This emphasis on the self in volunteer tourism perhaps seems like a given now with what we popularly understand of voluntourism and its criticisms. Yet, before Sin (2009), limited studies directly questioned and focused on such issues (see however, Guttentag, 2009;  Raymond and Hall, 2008). This paper pressed many to acknowledge that instead of leaving such emphasis on the self in the background, it is important to realize upfront that many volunteer tourists are typically more interested in fulfilling objectives relating to the self. This puts away the altruistic perception of volunteer tourism and allows one to critically assess the nature of volunteer tourism much like any other form of tourism—whether considered as mass or alternative tourism. It also pointed out that the meant that volunteer tourism could indeed be reinforcing negative stereotypes of aid-recipients as inferior or less-able through the process of othering by volunteer tourists (a line of thought further developed in Sin, 2010), and warned that volunteer tourism cannot be seen in an apolitical manner or assumed to naturally be pro-poor or socially just. Thankfully, in the years that has since passed, academic studies and popular media pressed on such issues with fervour, and today our understanding of volunteer tourism has come a long way since the early days with important critical works that continue to emerge (see for example, Bandyopadhyay & Patil, 2017; Butcher, 2017; Conran, 2011; Henry, 2019; Kontogeorgopoulos, 2017; Mostafanezhad, 2013a; 2013b; 2014; Prince, 2017; Wearing, Young & Everingham, 2017; Wearing et. al. 2018).
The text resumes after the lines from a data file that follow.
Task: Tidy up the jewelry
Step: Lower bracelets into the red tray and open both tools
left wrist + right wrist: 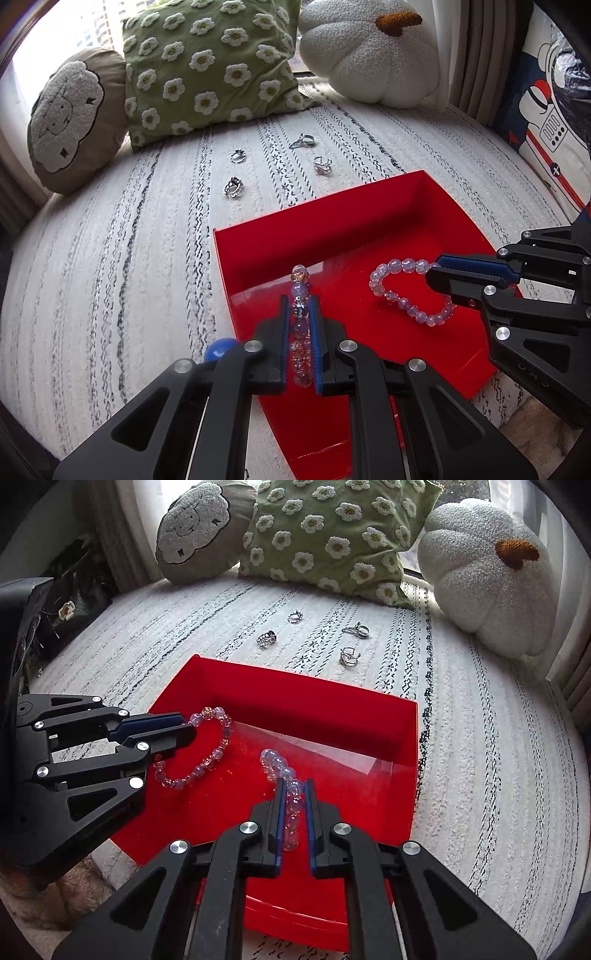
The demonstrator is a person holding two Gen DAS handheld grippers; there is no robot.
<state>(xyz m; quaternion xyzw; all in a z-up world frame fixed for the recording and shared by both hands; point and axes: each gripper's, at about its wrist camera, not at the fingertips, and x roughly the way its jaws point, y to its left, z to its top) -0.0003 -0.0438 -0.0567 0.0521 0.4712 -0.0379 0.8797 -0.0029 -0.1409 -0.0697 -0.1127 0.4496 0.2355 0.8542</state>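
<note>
A red tray (369, 206) (391, 746) lies on the white woven cover. My left gripper (300, 299) (184, 731) is shut on a pink-purple bead bracelet (301, 328) (212, 755) over the tray's left part. My right gripper (294, 781) (436, 275) is shut on a pale lilac bead bracelet (282, 771) (391, 291) that rests on the tray floor. Several silver rings lie beyond the tray: one (233, 187) (266, 638), another (320, 165) (348, 655), a third (303, 141) (358, 630).
A sheep cushion (70, 122) (195, 528), a green daisy cushion (210, 62) (332, 535) and a white pumpkin cushion (369, 51) (487, 576) line the back. A blue ball (218, 349) sits by my left gripper. Dark items (70, 609) lie far left.
</note>
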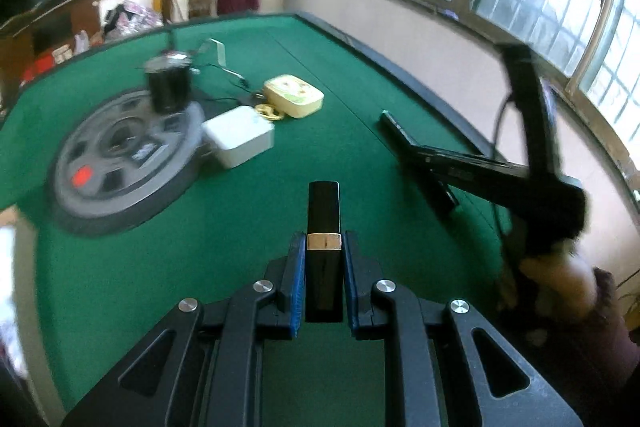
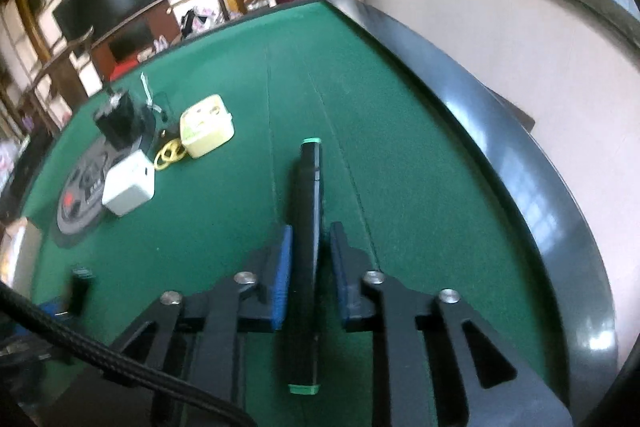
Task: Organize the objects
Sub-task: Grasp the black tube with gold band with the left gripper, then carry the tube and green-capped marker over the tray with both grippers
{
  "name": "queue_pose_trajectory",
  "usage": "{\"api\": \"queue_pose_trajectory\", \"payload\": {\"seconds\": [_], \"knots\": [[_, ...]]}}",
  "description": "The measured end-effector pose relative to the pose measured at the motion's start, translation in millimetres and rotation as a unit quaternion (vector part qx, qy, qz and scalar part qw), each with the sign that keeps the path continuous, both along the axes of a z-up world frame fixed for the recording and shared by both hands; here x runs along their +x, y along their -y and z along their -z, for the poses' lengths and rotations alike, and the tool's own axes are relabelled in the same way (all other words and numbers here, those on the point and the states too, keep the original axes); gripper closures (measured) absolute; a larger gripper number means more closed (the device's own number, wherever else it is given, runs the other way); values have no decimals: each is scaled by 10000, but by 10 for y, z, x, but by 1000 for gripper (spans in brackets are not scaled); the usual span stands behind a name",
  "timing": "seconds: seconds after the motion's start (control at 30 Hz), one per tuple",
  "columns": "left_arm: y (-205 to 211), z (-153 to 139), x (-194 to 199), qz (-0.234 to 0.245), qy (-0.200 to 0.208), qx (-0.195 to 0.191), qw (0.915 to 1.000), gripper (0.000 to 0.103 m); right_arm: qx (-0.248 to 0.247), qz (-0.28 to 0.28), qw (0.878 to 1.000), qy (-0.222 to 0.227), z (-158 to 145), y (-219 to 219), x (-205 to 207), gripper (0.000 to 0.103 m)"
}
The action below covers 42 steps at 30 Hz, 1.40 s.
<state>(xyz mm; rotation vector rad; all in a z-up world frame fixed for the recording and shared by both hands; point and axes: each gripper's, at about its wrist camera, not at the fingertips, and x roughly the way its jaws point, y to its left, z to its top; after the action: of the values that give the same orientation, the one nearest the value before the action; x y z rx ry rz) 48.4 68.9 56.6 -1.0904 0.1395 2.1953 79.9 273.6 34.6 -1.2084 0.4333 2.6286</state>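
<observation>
Green felt table (image 1: 248, 227) under a long bank of windows, shelving and a dark screen behind.

Left wrist view: left gripper (image 1: 323, 247) clamped tight on a black lipstick tube (image 1: 323, 215) with a gold band, blue pads pressed to both sides, tube carried clear above the felt and pointing ahead. Beyond, well apart: grey weight plate (image 1: 120, 163) bearing a black cylinder (image 1: 167, 83), white box (image 1: 239, 137) touching the plate's edge, cream box (image 1: 294, 95) just beside a yellow ring (image 1: 270, 111). Off to the right, blurred, right gripper (image 1: 532, 131) holding a thin black slab.

Right wrist view: right gripper (image 2: 310, 239) closed on a slim black device (image 2: 306, 227) with green end caps, gripped edge-on near its middle, lifted off the felt.

Judged step: both items picked, carry under way. Next call: choose a spot near the cluster of boxes, lower each piece gently to the felt before opening, keep the two hands from crossing.
</observation>
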Motion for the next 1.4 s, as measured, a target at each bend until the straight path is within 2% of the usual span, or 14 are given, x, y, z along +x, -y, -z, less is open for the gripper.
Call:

Responsibilities and care in (messy) practice

Yet, the understanding of volunteer tourism must not be slanted towards a one-sided criticism of such activities without a careful review of the broader dynamics in society that was driving its popularity. When I started doing research in this field, I frequently had to tell students that volunteer tourism was not all good – “look at the bigger picture, the situation is far more complex than what rosy, heartwarming promotional material make it out to be”. In recent years, I had to do the opposite, students would ask: is volunteer tourism all bad? Am I a bad person if I wanted to volunteer internationally? And now I have to tell students that volunteer tourism is not all bad – “look at the bigger picture, this situation is far more complex than what dire, apocalyptic criticisms make it out to be”. But perhaps, what is most important, is in understanding that like everything else in life, volunteer tourism does often exist somewhere between these two polemic ends, and binaries are not a good way of understanding it (and most other things anyway).

As social scientists, we must resist the ease of building up a straw man defined by its ignorance and arrogance towards the multiple issues of development in the Third World. The Barbie Savior[1] may be useful to analyze as a viral social media campaign (as we did in Sin and He, 2018), but academic studies must take care not to start off with presumed biases of the volunteer tourist to be Barbie Savior. Instead, volunteer tourism is shaped by how individual acts of responsibility and care is enmeshed in ordinary practices (Sin 2014; 2017) and the broader neoliberalizing of responsibilities in society (Sin, Oakes, and Mostafanezhad, 2015, and Sin and Minca 2014).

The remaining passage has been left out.